Provided entries:

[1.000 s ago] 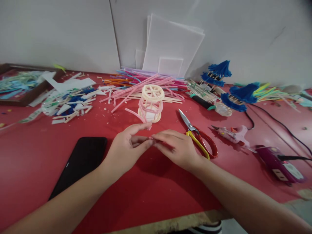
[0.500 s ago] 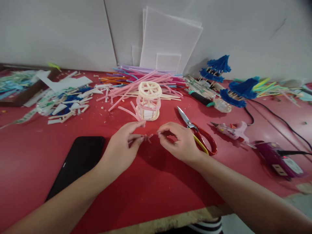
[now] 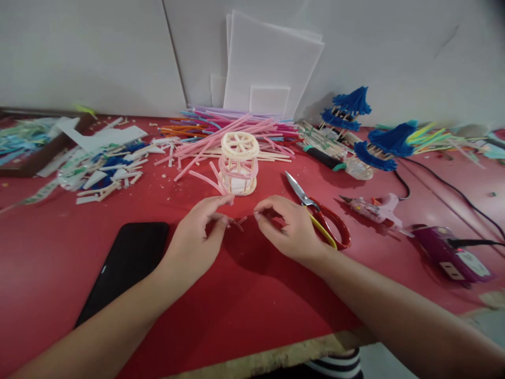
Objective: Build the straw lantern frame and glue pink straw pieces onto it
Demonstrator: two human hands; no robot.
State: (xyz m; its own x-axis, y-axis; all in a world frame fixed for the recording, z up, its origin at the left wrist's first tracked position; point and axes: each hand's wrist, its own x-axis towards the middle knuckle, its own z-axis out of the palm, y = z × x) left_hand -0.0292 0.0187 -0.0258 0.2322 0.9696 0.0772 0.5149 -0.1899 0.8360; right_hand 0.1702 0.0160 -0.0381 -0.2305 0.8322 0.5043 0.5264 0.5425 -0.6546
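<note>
My left hand (image 3: 197,234) rests on the red table (image 3: 244,295), fingers pinched on a small pink straw piece (image 3: 238,225) whose split end sticks out to the right. My right hand (image 3: 290,226) sits a little to the right of it, thumb and fingers curled in a pinch; what they hold, if anything, is too small to see. Just behind both hands stands a small cream and pink straw lantern frame (image 3: 238,163). A loose curved pink straw (image 3: 205,180) leans at its left side.
Red-handled scissors (image 3: 323,218) lie right of my right hand. A pink glue gun (image 3: 374,206) and a purple power strip (image 3: 453,255) are further right. A black phone (image 3: 126,263) lies left. Piled straws (image 3: 236,131), white scraps (image 3: 102,163), blue tassel models (image 3: 379,145) and foam sheets (image 3: 272,63) line the back.
My hands were joined over the straw piece; they have drawn apart, the right hand moving right. The left keeps the pink piece.
</note>
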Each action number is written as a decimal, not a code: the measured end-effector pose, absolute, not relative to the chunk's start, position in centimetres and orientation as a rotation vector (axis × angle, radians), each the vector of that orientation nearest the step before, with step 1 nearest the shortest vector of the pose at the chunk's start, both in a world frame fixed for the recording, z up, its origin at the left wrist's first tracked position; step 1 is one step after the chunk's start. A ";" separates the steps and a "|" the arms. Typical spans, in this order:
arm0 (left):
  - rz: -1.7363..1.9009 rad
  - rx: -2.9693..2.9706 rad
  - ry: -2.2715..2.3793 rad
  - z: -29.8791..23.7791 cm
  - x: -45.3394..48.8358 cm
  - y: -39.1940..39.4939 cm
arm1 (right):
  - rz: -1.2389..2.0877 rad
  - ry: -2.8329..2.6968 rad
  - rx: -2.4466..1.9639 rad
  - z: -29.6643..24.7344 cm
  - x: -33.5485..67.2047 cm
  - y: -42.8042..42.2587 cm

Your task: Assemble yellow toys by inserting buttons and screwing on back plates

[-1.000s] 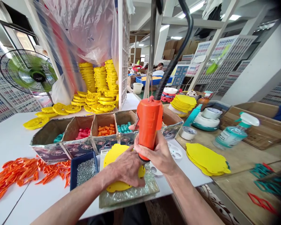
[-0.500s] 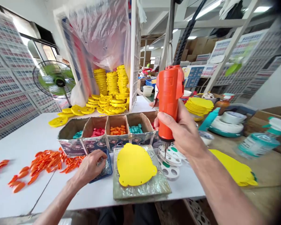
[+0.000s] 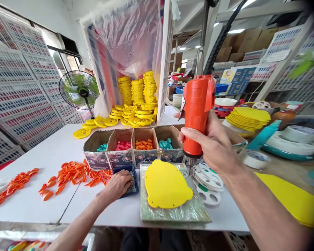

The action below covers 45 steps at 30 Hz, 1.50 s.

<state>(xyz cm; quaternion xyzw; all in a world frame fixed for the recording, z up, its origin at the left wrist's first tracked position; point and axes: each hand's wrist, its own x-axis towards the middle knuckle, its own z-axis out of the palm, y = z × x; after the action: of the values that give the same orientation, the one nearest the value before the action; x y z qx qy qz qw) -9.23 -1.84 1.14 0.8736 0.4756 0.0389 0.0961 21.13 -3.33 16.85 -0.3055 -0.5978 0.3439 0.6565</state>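
Observation:
My right hand is wrapped round an orange electric screwdriver, which hangs upright from a hook and cable with its bit pointing down. My left hand is in a small blue tray of small metal screws, fingers curled, fingertips partly hidden among them. Between my hands a yellow plastic plate with small holes along its edge lies on a film-wrapped block. White discs with round holes are beside the block, just below the screwdriver's tip.
Behind the block stands a row of cardboard bins holding coloured small parts. Orange plastic pieces are heaped on the left. Yellow round parts are stacked at the back. To the right are yellow sheets and a tape roll.
The camera view has turned left, so the scene sits further right. My left hand stays at the screw tray, fingers now lower in it. My right hand still holds the screwdriver over the discs.

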 end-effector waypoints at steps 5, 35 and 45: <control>0.179 2.525 1.412 2.1 -9.9 -2.2 | 0.773 -1.362 -0.687 16.5 21.3 -3.4; 0.612 1.807 1.318 2.3 -9.6 -3.2 | 0.796 -1.321 -0.713 16.5 20.8 -4.0; 0.653 1.758 1.105 5.0 -5.3 -6.6 | 0.857 -1.201 -0.436 17.3 15.6 -4.9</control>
<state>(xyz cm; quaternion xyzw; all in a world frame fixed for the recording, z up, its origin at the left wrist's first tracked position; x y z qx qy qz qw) -5.33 -6.63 5.04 0.7155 0.4497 0.2658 0.4638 15.59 -4.88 17.33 -0.1973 -0.5430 0.3874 0.7184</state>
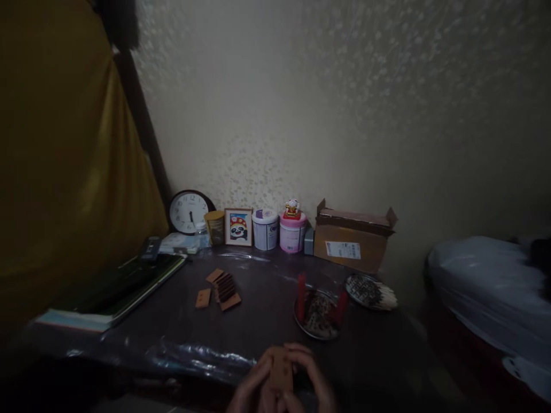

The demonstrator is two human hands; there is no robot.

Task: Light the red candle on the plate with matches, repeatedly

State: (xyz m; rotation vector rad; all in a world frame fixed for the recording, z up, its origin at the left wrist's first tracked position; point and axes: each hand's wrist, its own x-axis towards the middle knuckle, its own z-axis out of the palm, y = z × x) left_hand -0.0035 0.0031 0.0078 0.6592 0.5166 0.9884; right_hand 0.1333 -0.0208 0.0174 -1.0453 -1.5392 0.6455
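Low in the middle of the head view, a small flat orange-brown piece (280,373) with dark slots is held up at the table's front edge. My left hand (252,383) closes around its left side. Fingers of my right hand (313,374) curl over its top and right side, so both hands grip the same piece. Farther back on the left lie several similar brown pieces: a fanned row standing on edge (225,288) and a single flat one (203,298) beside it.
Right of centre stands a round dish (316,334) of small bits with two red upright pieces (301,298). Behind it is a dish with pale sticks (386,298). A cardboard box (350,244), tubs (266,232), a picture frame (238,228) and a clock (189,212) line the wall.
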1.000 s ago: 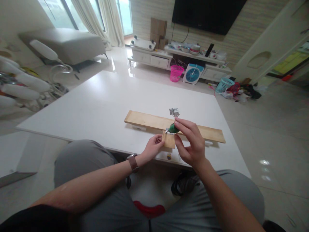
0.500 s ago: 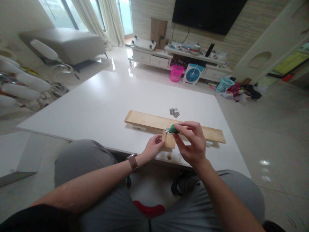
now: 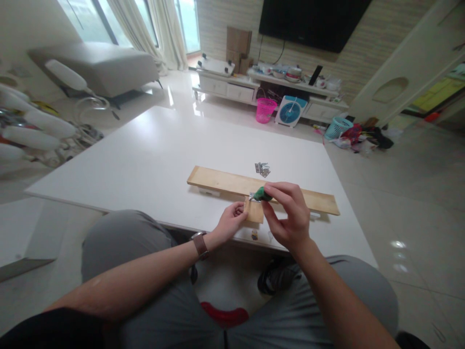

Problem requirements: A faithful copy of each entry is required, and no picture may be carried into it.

Answer box:
[1.000 s ago] 
[0.500 s ago] 
[now] 
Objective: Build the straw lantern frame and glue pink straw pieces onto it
Demonstrator: two human hands; no robot.
State: (xyz m; its own x-axis, y-axis; all in a world frame fixed for the recording, z up, its origin at the left wrist's first tracked position; point and axes: each hand's wrist, its own x-axis towards the middle knuckle, its own z-axis out of the palm, y = z × x) left_hand -0.0292 0.0187 -0.0258 0.2322 0.9696 0.0772 0.5149 -0.1899 0.8360; right_hand 0.1702 0.0160 -0.0381 -0.2305 0.8322 0.5043 0.5264 0.5425 -0.6546
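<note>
My left hand (image 3: 197,234) rests on the red table (image 3: 244,295), fingers pinched on a small pink straw piece (image 3: 238,225) whose split end sticks out to the right. My right hand (image 3: 290,226) sits a little to the right of it, thumb and fingers curled in a pinch; what they hold, if anything, is too small to see. Just behind both hands stands a small cream and pink straw lantern frame (image 3: 238,163). A loose curved pink straw (image 3: 205,180) leans at its left side.
Red-handled scissors (image 3: 323,218) lie right of my right hand. A pink glue gun (image 3: 374,206) and a purple power strip (image 3: 453,255) are further right. A black phone (image 3: 126,263) lies left. Piled straws (image 3: 236,131), white scraps (image 3: 102,163), blue tassel models (image 3: 379,145) and foam sheets (image 3: 272,63) line the back.
My hands were joined over the straw piece; they have drawn apart, the right hand moving right. The left keeps the pink piece.
</note>
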Each action number is written as a decimal, not a code: the measured end-effector pose, absolute, not relative to the chunk's start, position in centimetres and orientation as a rotation vector (axis × angle, radians), each the vector of that orientation nearest the step before, with step 1 nearest the shortest vector of the pose at the chunk's start, both in a world frame fixed for the recording, z up, its origin at the left wrist's first tracked position; step 1 is one step after the chunk's start. A ";" separates the steps and a "|" the arms. Typical spans, in this order:
arm0 (left):
  - rz: -1.7363..1.9009 rad
  - rx: -2.9693..2.9706 rad
  - ry: -2.2715..2.3793 rad
  - z: -29.8791..23.7791 cm
  - x: -45.3394..48.8358 cm
  - y: -39.1940..39.4939 cm
arm1 (right):
  - rz: -1.2389..2.0877 rad
  - ry: -2.8329..2.6968 rad
  - rx: -2.4466..1.9639 rad
  - z: -29.6643..24.7344 cm
  - x: -33.5485..67.2047 cm
  - y: -42.8042..42.2587 cm

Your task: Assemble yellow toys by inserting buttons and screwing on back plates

[-1.000s] 
[-0.500s] 
[+0.000s] 

The action below covers 45 steps at 30 Hz, 1.50 s.

<state>(xyz cm; quaternion xyzw; all in a world frame fixed for the recording, z up, its origin at the left wrist's first tracked position; point and axes: each hand's wrist, its own x-axis towards the middle knuckle, its own z-axis out of the palm, y = z × x; after the action: of the values that give the same orientation, the one nearest the value before the action; x y z qx qy qz qw) -9.23 -1.84 1.14 0.8736 0.4756 0.0389 0.0961 21.13 -3.33 16.85 -0.3055 -0.5978 0.3439 0.6565</state>
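Observation:
My right hand is wrapped round an orange electric screwdriver, which hangs upright from a hook and cable with its bit pointing down. My left hand is in a small blue tray of small metal screws, fingers curled, fingertips partly hidden among them. Between my hands a yellow plastic plate with small holes along its edge lies on a film-wrapped block. White discs with round holes are beside the block, just below the screwdriver's tip.
Behind the block stands a row of cardboard bins holding coloured small parts. Orange plastic pieces are heaped on the left. Yellow round parts are stacked at the back. To the right are yellow sheets and a tape roll.
The camera view has turned left, so the scene sits further right. My left hand stays at the screw tray, fingers now lower in it. My right hand still holds the screwdriver over the discs.
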
 end-effector waypoints at steps 5, 35 and 45: <control>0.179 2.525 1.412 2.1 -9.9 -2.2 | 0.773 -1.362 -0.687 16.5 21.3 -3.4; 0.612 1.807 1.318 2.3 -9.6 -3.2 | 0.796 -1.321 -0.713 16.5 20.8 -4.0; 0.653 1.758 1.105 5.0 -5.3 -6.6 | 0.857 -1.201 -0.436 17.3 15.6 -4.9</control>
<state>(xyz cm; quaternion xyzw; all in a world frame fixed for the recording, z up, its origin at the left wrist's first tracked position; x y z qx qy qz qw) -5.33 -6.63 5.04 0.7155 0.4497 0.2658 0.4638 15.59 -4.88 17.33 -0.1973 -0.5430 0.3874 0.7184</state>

The demonstrator is two human hands; there is no robot.

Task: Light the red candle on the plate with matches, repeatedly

State: (xyz m; rotation vector rad; all in a world frame fixed for the recording, z up, its origin at the left wrist's first tracked position; point and axes: each hand's wrist, its own x-axis towards the middle knuckle, its own z-axis out of the palm, y = z × x) left_hand -0.0035 0.0031 0.0078 0.6592 0.5166 0.9884; right_hand 0.1333 -0.0208 0.0174 -1.0453 -1.5392 0.6455
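Low in the middle of the head view, a small flat orange-brown piece (280,373) with dark slots is held up at the table's front edge. My left hand (252,383) closes around its left side. Fingers of my right hand (313,374) curl over its top and right side, so both hands grip the same piece. Farther back on the left lie several similar brown pieces: a fanned row standing on edge (225,288) and a single flat one (203,298) beside it.
Right of centre stands a round dish (316,334) of small bits with two red upright pieces (301,298). Behind it is a dish with pale sticks (386,298). A cardboard box (350,244), tubs (266,232), a picture frame (238,228) and a clock (189,212) line the wall.
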1.000 s ago: 
0.500 s ago: 
now: 

This finishes the answer to the exercise.